7 Que beban y olviden su miseria, Y de sus penas no se acuerden más.
8 Abre tu boca a favor del mudo, En el juicio de todos los abocados a la muerte.
9 Abre tu boca y da sentencia justa, Y defiende al pobre y al necesitado.

Elogio a la mujer virtuosa

10 Mujer virtuosa, ¿quién la hallará?

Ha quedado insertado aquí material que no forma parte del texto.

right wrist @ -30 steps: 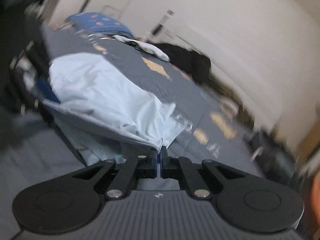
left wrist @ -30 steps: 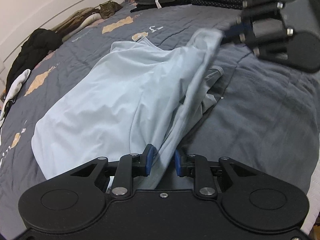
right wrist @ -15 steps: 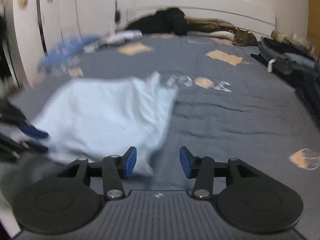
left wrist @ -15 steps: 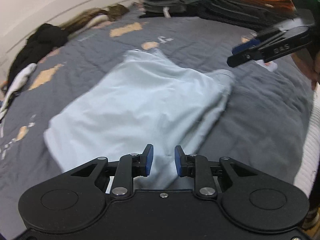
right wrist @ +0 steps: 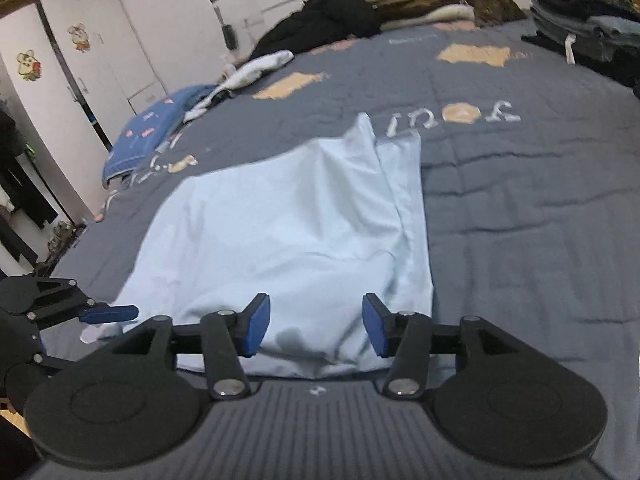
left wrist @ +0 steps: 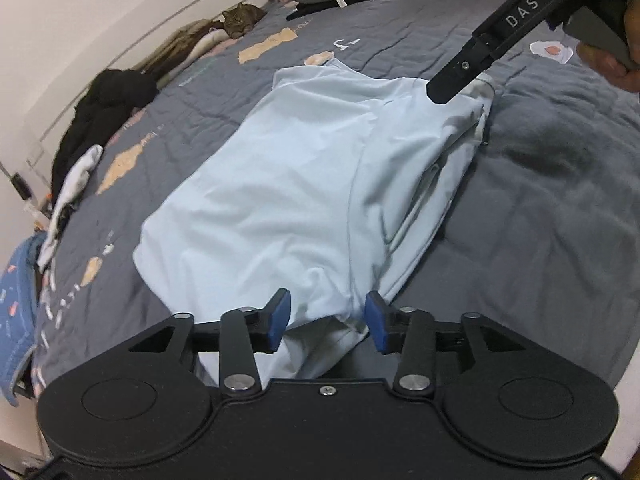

Porque su estima sobrepasa largamente a la de las piedras preciosas.
11 El corazón de su marido está confiado en ella, Y no carecerá de ganancias.
12 Ella le acarreará el bien y no el mal Todos los días de su vida.
13 Busca la lana y el lino, Y diligentemente trabaja con sus manos.
14 Es como la nave del mercader, Que trae su pan desde lejos.
15 Se levanta cuando aún es de noche, Da alimento a su familia, Y la porción asignada a sus criadas.
16 Evalúa un campo, y lo compra, Y del fruto de sus manos planta una viña.
17 Ciñe con fuerza sus lomos, Y fortalece sus brazos.
18 Ve que sus negocios van bien, Su lámpara no se apaga de noche.
19 Aplica sus manos a la rueca, Y sus dedos manejan el huso.
20 Extiende su mano al pobre, Sí, alarga sus manos al necesitado.
21 No tiene temor de la nieve por los de su casa, Porque toda su familia está vestida de vestidos dobles.
22 Teje tapices para sí, De lino fino y de púrpura es su vestido.
23 Su marido es respetado en la puerta, Cuando se sienta con los ancianos de la tierra.
24 Teje ropa de lino y la vende, Y provee ceñidores al mercader.
25 Está vestida de fuerza y dignidad, Y se sonríe ante el mañana.
26 Abre su boca con sabiduría, Y la ley de la clemencia está en su lengua.
27 Vigila la marcha de su casa, Y no come su pan de balde.
28 Sus hijos crecen, y la bendicen, Su marido también la alaba diciendo:
29 Muchas son las mujeres hacendosas, Pero tú las has superado a todas.
30 Engañosa es la gracia y fugaz la hermosura, Pero la mujer que teme a YHVH, ésa será alabada.
31 ¡Dadle del fruto de sus manos, Y que sus mismas obras la alaben en la puerta!